• **Exercise details**
The answer must be an exact copy of all the data below.

• **Exercise data**

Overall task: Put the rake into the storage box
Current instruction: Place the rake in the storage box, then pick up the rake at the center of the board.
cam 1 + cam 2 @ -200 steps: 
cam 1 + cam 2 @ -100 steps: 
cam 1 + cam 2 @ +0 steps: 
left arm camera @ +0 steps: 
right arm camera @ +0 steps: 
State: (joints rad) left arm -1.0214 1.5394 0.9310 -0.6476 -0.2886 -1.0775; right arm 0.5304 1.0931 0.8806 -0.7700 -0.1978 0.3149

• **Answer for the task**
Overall task: Put the rake into the storage box
Current instruction: Place the rake in the storage box, then pick up the rake at the center of the board.
cam 1 + cam 2 @ -200 steps: 
cam 1 + cam 2 @ -100 steps: 
cam 1 + cam 2 @ +0 steps: 
left arm camera @ +0 steps: 
right arm camera @ +0 steps: 
State: (joints rad) left arm -1.0214 1.5394 0.9310 -0.6476 -0.2886 -1.0775; right arm 0.5304 1.0931 0.8806 -0.7700 -0.1978 0.3149

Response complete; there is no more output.